Recalibrating for the New Year
Recalibrating for the New Year
Two more days until the New Year!
I don't know about you, but I am exhausted from 2011. It has been a year of very challenging transitions for my whole family. Frankly, I don't feel much like writing anything except in my journal at this point, hence the paucity of new posts on my blogs lately.
I feel a distinct need for recalibration at this point. I know there are areas of life where I have almost completely lost motivation and vision, where I am battling to overcome negative attitudes and habits. It's time to renew my mind and tweak my lifestyle even more. In some ways, I just need to find my way back home again in the sense of recapturing, rethinking, refreshing, reworking the noble dreams I once had for my family. Yes, there has been much baggage of unrealistic (and/or legalistic) expectations that I've had to shed along the way, but I don't want to throw the baby out with the bathwater.
And for that process, it seems I need a constant stream of inspiration, whether it is from the Bible (I have been reading and reflecting on Luke -- see Reflections on the 6th of Luke), or from the encouragement of friends (which has been so priceless in recent very difficult months), or from authors and musicians. And in this post, I'm sharing about some books, a CD, and some other blog posts to bless you, too.
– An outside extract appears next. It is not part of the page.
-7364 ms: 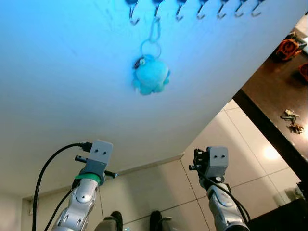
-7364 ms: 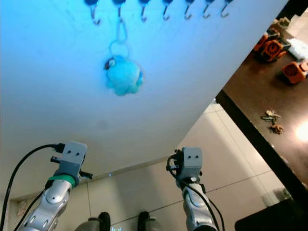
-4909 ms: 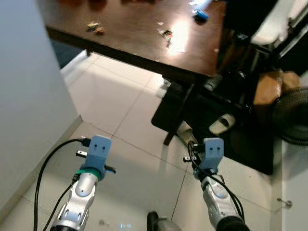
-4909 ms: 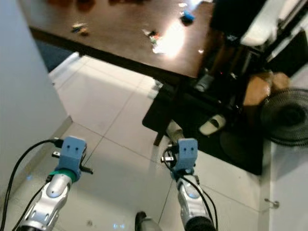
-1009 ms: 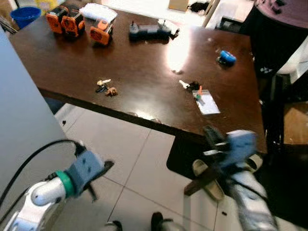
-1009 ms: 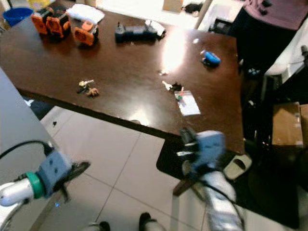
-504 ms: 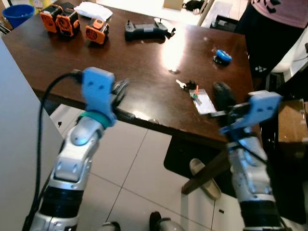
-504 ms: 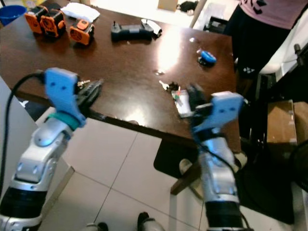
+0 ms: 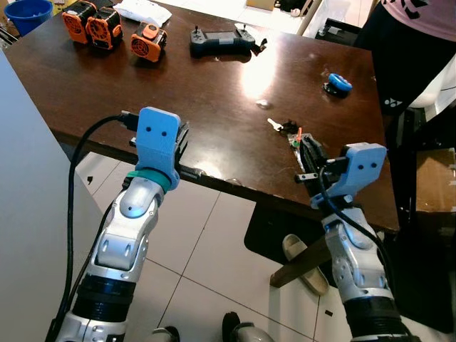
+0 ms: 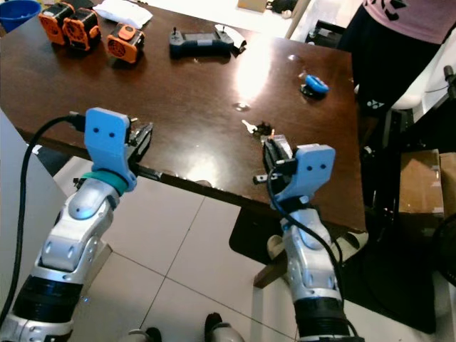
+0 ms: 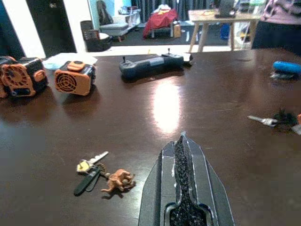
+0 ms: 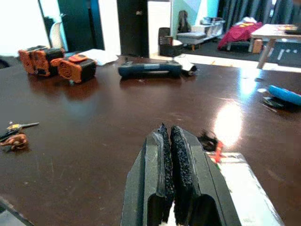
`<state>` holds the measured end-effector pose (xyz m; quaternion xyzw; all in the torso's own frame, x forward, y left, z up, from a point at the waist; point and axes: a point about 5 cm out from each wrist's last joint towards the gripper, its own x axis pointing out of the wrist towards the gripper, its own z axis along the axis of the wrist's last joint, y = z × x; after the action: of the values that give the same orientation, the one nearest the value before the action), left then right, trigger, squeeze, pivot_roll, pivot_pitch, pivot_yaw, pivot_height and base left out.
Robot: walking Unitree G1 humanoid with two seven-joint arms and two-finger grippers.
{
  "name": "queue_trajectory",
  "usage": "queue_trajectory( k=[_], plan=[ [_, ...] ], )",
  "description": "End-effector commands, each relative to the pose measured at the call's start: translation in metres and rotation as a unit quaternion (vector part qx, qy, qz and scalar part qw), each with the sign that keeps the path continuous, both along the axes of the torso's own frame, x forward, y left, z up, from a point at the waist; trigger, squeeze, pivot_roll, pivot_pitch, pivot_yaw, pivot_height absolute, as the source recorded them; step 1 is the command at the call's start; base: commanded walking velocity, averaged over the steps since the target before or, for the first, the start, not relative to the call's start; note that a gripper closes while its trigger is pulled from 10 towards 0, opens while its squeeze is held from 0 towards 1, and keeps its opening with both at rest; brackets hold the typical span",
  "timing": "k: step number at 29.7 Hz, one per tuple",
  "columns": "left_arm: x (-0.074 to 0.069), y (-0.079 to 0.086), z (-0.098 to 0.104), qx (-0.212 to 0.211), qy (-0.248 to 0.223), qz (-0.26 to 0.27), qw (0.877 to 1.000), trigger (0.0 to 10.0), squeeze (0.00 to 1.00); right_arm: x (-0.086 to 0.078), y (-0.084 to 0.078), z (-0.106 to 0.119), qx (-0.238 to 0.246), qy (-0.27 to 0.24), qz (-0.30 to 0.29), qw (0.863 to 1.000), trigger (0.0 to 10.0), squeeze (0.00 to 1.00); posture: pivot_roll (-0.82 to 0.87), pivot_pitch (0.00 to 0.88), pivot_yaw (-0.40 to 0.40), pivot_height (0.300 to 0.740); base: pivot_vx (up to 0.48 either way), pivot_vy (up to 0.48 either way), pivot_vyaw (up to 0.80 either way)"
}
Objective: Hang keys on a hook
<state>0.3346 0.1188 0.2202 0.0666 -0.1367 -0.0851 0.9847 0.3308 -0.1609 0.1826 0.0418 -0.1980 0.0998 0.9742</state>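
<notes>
Left eye view: a dark wooden table [image 9: 85, 85] spans the scene, with the robot standing at its near edge. At the far left sit a blue bucket [image 9: 27, 13] and three orange fan-like units [image 9: 107, 35]; a black handheld controller [image 9: 224, 40] lies farther along. The left gripper [image 11: 182, 155] is raised over the near edge with its fingers pressed together and empty. Just beyond it, in the left wrist view, lies the key bunch [image 11: 101, 173] with a small brown charm, flat on the wood and untouched. Toward the middle right, a second set of keys [image 9: 281, 127] rests beside a small clear bag [image 12: 240, 181]. The right gripper [image 12: 170, 141] hovers over that bag, its jaws closed on nothing. A blue object [image 9: 338, 83] lies near the far right edge, where a person [image 9: 413, 43] in a pink top stands. Judgement: the pick-up has not begun. Risks from here are descending with closed fingers and pushing the flat keys across the slick surface, or pinching only the charm so the bunch swings or slips free.
</notes>
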Motion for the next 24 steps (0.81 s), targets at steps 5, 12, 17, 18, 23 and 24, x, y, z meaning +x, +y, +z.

My husband, at my request, gave me a copy of Shauna Niequist's book Cold Tangerines, which, as the title suggests, has been very refreshing to my soul. Subtitled "Celebrating the Extraordinary Nature of Every Day Life," it is is written in a warm and conversational style, and seeps deep. I appreciate that she doesn't offer easy answers, but instead explores some of the mysteries of faith and daily life. I seriously don't know how people learn to write like that, and I confess that I am insanely jealous. Maybe someday I will figure it out. In my dreams. One of my adult daughters who still lives at home borrowed the book, read it, and said it's her new favorite, too. Shauna Niequist reminds me of the literary version of musician Sara Groves, whose music has been such a balm to me in the past several years.
I hadn't even realized Sara Groves had a new CD out, but my husband saw Invisible Empires in the bookstore and gave it to me for Christmas. Perfect. We were listening to it in the car yesterday, just before our walk twice around Lake Lily. We are working through sobering and pivotal things, the two of us, and that requires regular time away from the kids.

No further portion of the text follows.